Death is, from the Divine point of view, a handing over of affairs by the dead to their successors. The life of each living creature is a procession before the One who has created it, and after each procession has been recorded in heavenly tablets in all its details, it is replaced with a new one so that the creation may be continuously renewed and refreshed and display ever-fresh spectacles. The one who has come goes. The one who has settled emigrates. Thus the whole creation is constantly enlivened in its unending towards its final destination and the light of life is continuously refined.

As the disappearance of bubbles, group by group on an ever-flowing stream demonstrates their transience or mortality vis A vis the performance of the sun reflected in them, their death also plainly affirms that nothing created is able to be self-subsistent and everything owes its existence to a Permanent One. Death also teaches us that nothing mortal is worth setting one's heart upon. One should seek the Immortal Being, thus attaining eternity in spirit and an eternal life of happiness.

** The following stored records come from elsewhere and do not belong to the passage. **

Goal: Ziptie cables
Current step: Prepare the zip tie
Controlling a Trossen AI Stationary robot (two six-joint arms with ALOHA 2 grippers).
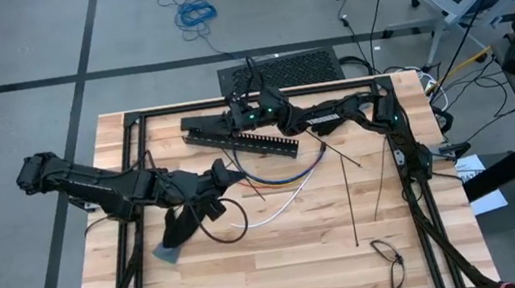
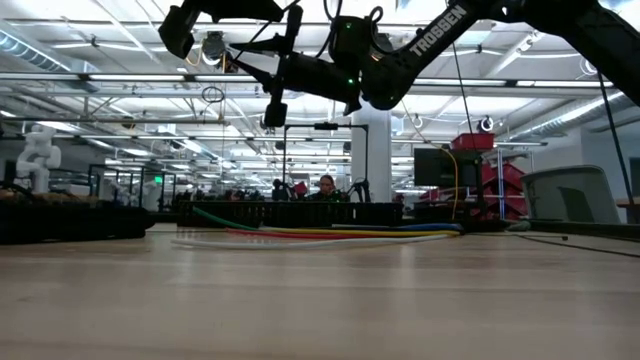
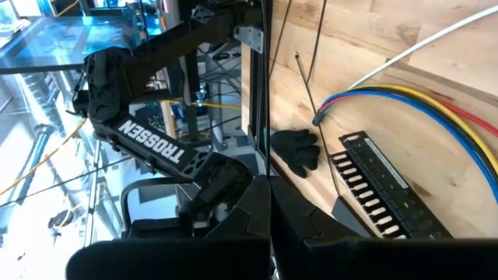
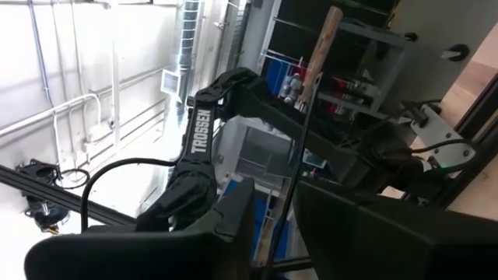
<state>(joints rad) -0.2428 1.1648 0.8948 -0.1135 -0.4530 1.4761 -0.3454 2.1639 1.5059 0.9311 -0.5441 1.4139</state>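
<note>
Several cables [image 1: 287, 172] on table [image 1: 284, 261], slotted bar [image 1: 242, 138]

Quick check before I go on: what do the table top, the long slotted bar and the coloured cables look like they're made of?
Table top: looks like pale wood, butcher-block style, with visible plank seams and grain, satin finish.
Slotted bar: matte black, probably moulded plastic, judging by its even row of teeth; metal can't be ruled out.
Cables: smooth, slightly glossy coloured jackets, likely plastic insulation; they curve freely.
</note>
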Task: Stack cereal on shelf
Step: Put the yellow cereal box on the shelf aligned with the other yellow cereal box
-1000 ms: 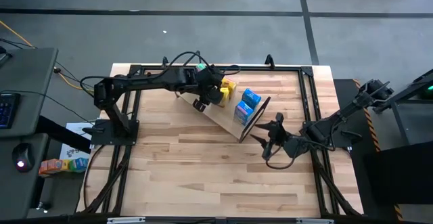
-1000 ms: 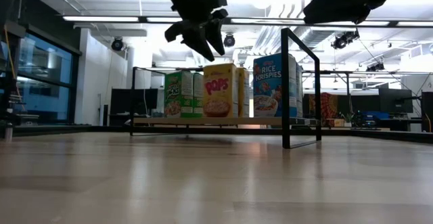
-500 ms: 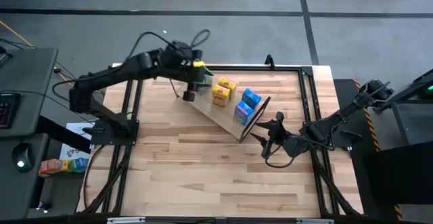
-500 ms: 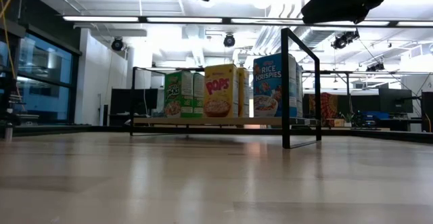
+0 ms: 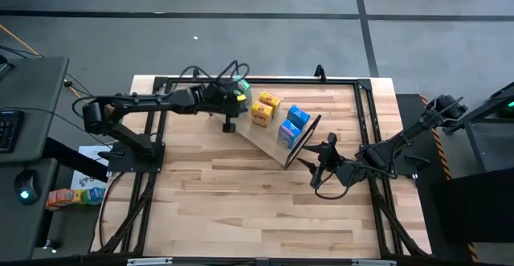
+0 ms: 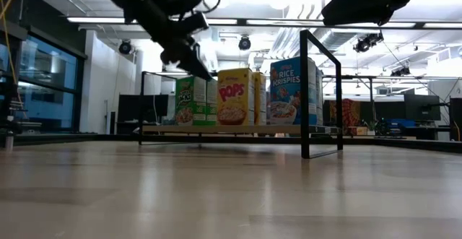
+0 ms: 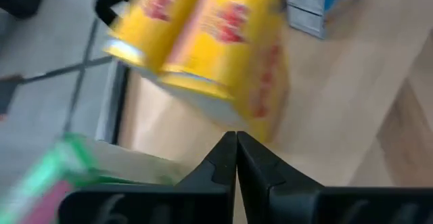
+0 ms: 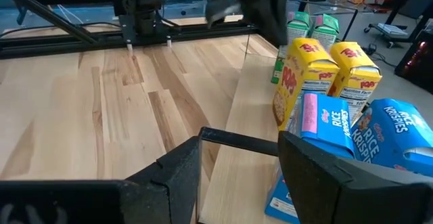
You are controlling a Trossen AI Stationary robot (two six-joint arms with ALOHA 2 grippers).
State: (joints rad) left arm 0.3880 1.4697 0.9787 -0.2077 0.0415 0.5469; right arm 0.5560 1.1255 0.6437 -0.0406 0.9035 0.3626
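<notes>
While the right gripper (image 5: 312, 163) waits with jaws spread wide and empty at about four o'clock on the desk (image 5: 241, 210), its fingers straddle the black wire end frame (image 5: 303, 140) of the shelf (image 5: 257, 139). On this tilted wooden board, running from centre toward eleven o'clock, stand two blue Rice Krispies boxes (image 5: 293, 124), then two yellow Pops boxes (image 5: 263, 108), then two green boxes (image 6: 193, 100) farthest off. Beyond them the left gripper (image 5: 229, 124), fingers pressed together and holding nothing, hangs just beside the green pair, above the shelf's far end.
</notes>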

Death is also for man an effective warning, an instructive phenomenon, as well as a means of consolation. It warns us that there is no absolute non-existence and therefore when a thing goes, it leaves behind thousands of forms of its existence. For example, a flower dies, but besides leaving its form and appearance in thousands of memories, it deputes its formation and life cycle to its seeds to go on living in a different, much broader dimension. Likewise, a man dies only after his whole life, with all its details, has been recorded on heavenly tablets and also in his own memory as well as in many other memories, so that 'whoever has done an atoms weight of good shall see it, and whoever has done an atom's weight of evil shall see it.' Therefore, death is not something to fear. It is in fact a reality that forces us to discipline ourselves to do good and refrain from evil. It also consoles us with the belief that when we go through it, we enter a new and better, more spacious and more beautiful world, where we will reunite with the beloved ones who had already left us for that wonderful place. What other belief than this, can give such consolation, especially to a child whose mother or father or brother has said farewell to him to go to that other world?

Let us approach the question in reverse. How would life be were it not for death? What would happen if, for example, ivy among vegetation, and ants and flies among animals were not to die! Is not such a consideration alone enough to convince what a great blessing death is?

As stated before, God, the All-Wise, allows no waste in the universe. He uses the debris of everything to build new and more beautiful things. He uses the particles of everything, inanimate and animate, including man, in the formation of new living creatures. He will also use certain particles of man, which cannot be eaten up by the earth as a seed or a foundation or basic building blocks in re-building him at the time of the Resurrection.

We can conclude that all things display, on account of their formation, order life and administration, so great, so amazing a perfection that they fill every conscious being with wonder and admiration. As observed in the movement of particles, in the life-cycle of plants and animals, in the flowing of rivers into seas, in the evaporation of sea water and then its return to the earth as rain, and so on, everything is in a constant motion toward higher degrees of perfection and higher levels of life.

How spectacular a world this is! It is of a kind that overwhelms the minds.

The miracles of Divine Power come and go in procession before my eyes.

God causes the sky to radiate innumerable images and parables.

He hides Himself behind the veils of colours and lights.

Here is grass, there is a sea, over there is a mountain, and this a spring morning.

It is natural for one born in this land to become a poet!